■ Aim of the task
Return all records exactly. Nothing may be added.

■ Stored dataset items
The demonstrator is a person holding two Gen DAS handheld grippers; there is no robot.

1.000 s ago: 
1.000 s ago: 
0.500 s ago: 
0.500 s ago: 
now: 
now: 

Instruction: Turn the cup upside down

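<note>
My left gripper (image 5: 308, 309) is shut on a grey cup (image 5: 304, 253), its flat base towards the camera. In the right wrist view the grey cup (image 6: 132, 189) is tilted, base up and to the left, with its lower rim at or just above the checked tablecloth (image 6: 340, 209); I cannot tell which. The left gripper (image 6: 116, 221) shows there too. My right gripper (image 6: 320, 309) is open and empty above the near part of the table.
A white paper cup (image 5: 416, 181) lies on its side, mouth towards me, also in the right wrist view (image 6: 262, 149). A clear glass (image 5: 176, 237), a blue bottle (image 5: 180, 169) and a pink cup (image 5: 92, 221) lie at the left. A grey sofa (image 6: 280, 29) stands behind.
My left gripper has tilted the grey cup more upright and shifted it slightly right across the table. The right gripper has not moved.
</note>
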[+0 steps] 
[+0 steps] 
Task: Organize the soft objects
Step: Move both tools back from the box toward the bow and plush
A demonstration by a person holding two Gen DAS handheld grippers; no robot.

■ Response to the task
The demonstrator is a person holding two Gen DAS handheld grippers; there is no robot.

1.000 s ago: 
1.000 s ago: 
0.500 s ago: 
0.500 s ago: 
now: 
now: 

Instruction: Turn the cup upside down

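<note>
My left gripper (image 5: 308, 309) is shut on a grey cup (image 5: 304, 253), its flat base towards the camera. In the right wrist view the grey cup (image 6: 132, 189) is tilted, base up and to the left, with its lower rim at or just above the checked tablecloth (image 6: 340, 209); I cannot tell which. The left gripper (image 6: 116, 221) shows there too. My right gripper (image 6: 320, 309) is open and empty above the near part of the table.
A white paper cup (image 5: 416, 181) lies on its side, mouth towards me, also in the right wrist view (image 6: 262, 149). A clear glass (image 5: 176, 237), a blue bottle (image 5: 180, 169) and a pink cup (image 5: 92, 221) lie at the left. A grey sofa (image 6: 280, 29) stands behind.
My left gripper has tilted the grey cup more upright and shifted it slightly right across the table. The right gripper has not moved.
</note>
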[+0 steps] 
[+0 steps] 
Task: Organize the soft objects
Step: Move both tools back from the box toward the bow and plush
A demonstration by a person holding two Gen DAS handheld grippers; no robot.

That completes the answer to this exercise.